Co-authored by: Matt Moody

Professor Mary Kay KaneEditor’s note: This post is the first in a series of posts from the Class Action Lawsuit Defense Blog’s interview with Mary Kay Kane, former Dean and Chancellor and current Emeritus Professor of Law at the University of California’s Hastings College of the Law. Professor Kane is the author of the Nutshell on Civil Procedure, the co-author of the Hornbook on Civil Procedure, the Hornbook on the Law of Federal Courts, as well as the second and third editions of the treatise Federal Practice and Procedure. Professor Kane is also the author of “The Supreme Court’s Most Recent Class Action Jurisprudence: Gazing Into a Crystal Ball,” which will be published in the upcoming issue of the Lewis & Clark Law Review.  The views expressed herein are hers alone.

What class action decision do you think has been the most important from the last decade?

This may be a surprise, but I really think AT&T Mobility LLC v.
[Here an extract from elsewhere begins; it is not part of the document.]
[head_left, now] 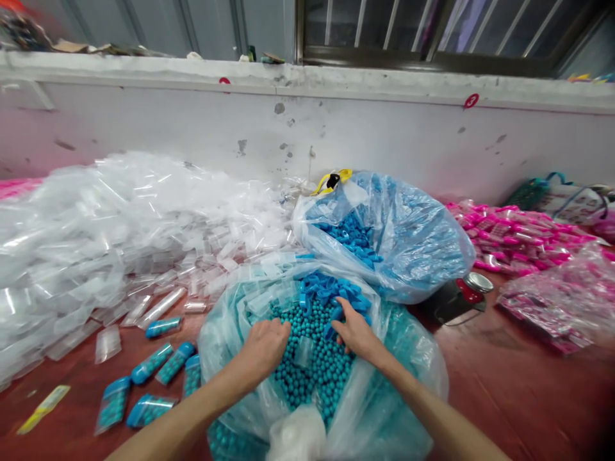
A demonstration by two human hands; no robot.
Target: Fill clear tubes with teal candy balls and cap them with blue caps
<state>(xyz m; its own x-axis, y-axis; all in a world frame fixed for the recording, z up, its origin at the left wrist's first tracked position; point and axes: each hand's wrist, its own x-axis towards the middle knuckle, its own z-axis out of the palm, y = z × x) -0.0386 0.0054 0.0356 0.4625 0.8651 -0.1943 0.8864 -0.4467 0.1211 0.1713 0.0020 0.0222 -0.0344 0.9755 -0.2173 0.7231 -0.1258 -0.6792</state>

Concepcion is the most important decision of the last decade. Although it involves class arbitrations, and not  class action litigation, I think it has huge implications for class actions because what the Court has done is made the Federal Arbitration Act predominant and preempted state efforts to do anything in this area.  It has said to companies seeking to limit their exposure to class actions : all you have to do is put an arbitration clause into your agreements. The Court has essentially wiped out a whole swath of potential class actions because if companies put an arbitration clause into their agreements, they know, if a dispute arises, they won’t have to defend it on a class basis.

This is not to say that courts won’t try to distinguish the cases before them from Concepcion, which we recently saw in the American Express Merchants litigation in the Second Circuit, for example.  I thought that was an interesting case, but it was tied to federal law—there’s a whole history of promoting enforcement of federal law in the anti-trust and securities areas.  Whether that argument will be viewed as bogus or not by other courts is another discussion, but certainly it will be limited to special types of federal statutory claims.  I would be surprised if a court would rule similarly under, for example, any of the federal consumer statutes—those are not regulated areas the same way the securities or anti-trust fields are.

I’ve studied all the cases that came down in the lower courts in the first six months following last year’s decisions, and Concepcion, in some ways, had the most bite, because it is harder for courts to get around it.  The court in American Express was able to, using the federal law argument, but despite other courts trying, it’s very hard to maneuver around Concepcion.  This is in contrast to Wal-Mart, from which the lower courts are distinguishing their cases.